Could you go one year without working and sustain your current lifestyle? Could you go three years? If so, congratulations, you’re better off than most. But, does a few year’s sustainability amount to wealth? Is that financial freedom? Not even close. If we can’t work or we experience an economic downturn, we might be just a few months or years from disaster.

Keep in mind, many economic trends run in seven year cycles. If we invest our money and hit a down-trend, can we wait seven years for it to appreciate or will we have to sell at the bottom? With real wealth, we could afford to wait for the trend to turn around and sell closer to the top.

A real sustainable lifestyle “real wealth” would be the ability to live comfortably debt-free and at a level that does not even come close to eating into our principal assets.

One million dollars cash earning five percent annual interest would net about $50,000 per year. Could we live comfortably off $50,000 per year and still take an occasional financial hit when things don’t go as planned? Not most people and certainly not with a family.

So, in this day and age, we need a strategy to live far enough below our means to accumulate wealth much faster than we consume it. Looking at it this way, I have a lot of changes to make.
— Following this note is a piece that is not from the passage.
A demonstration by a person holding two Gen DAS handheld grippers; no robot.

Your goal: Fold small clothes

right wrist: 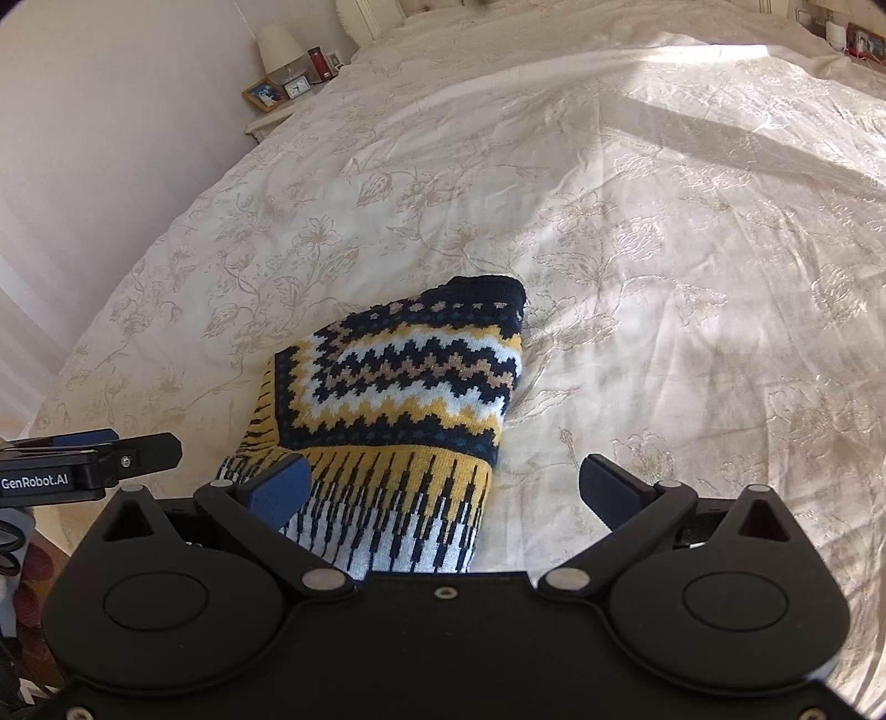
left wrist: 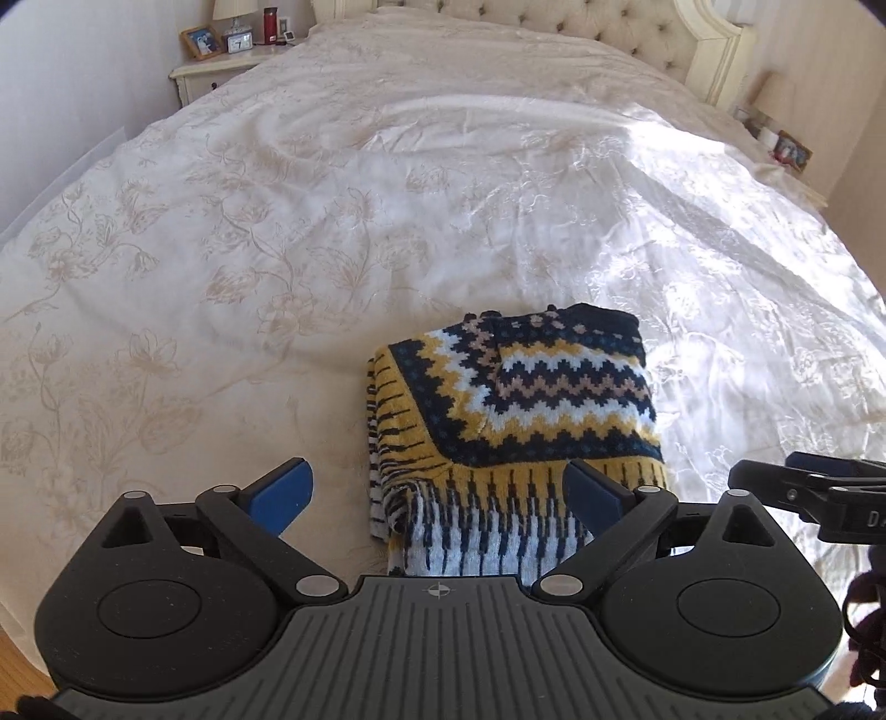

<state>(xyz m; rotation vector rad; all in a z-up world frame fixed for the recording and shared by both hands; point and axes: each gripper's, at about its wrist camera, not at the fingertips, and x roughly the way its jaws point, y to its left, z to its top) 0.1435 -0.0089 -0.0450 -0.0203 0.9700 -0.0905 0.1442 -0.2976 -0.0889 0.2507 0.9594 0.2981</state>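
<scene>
A cream floral bedspread (left wrist: 332, 221) covers the bed. Beside its tufted headboard (left wrist: 554, 22), a nightstand (left wrist: 216, 75) holds a lamp (left wrist: 235, 11), clock (left wrist: 239, 41), photo frame (left wrist: 202, 43) and red bottle (left wrist: 270, 23).

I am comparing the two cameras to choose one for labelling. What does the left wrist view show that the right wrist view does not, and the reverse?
Only the left wrist view shows the tufted headboard and a second picture frame at the far right of the bed.

Only the right wrist view shows the GenRobot.AI lettering on the other gripper.

Both show the folded patterned sweater lying on the floral bedspread, the nightstand with lamp and clock, and both the left gripper and right gripper open and empty.
</scene>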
How “low-consumption” should we be living? That is a personal decision depending on your age and earning ability, but I’m going with an aggressive plan to be safe.

Here are some of the things I’m planning on doing personally:

1.) We will stop using bank financing for anything but real estate. If we can’t afford to pay cash for what we want, then we won’t buy it.

2.) We’re going to reduce our expenses to consume no more than 1/2 of our net income. If that’s not a good enough lifestyle for us, we better make more money!

3.) We are going to make diversified investments under our own management and not entrust so-called “experts” with our financial future.

That’s my plan, I’m sticking to it. If you have a better one, please share it.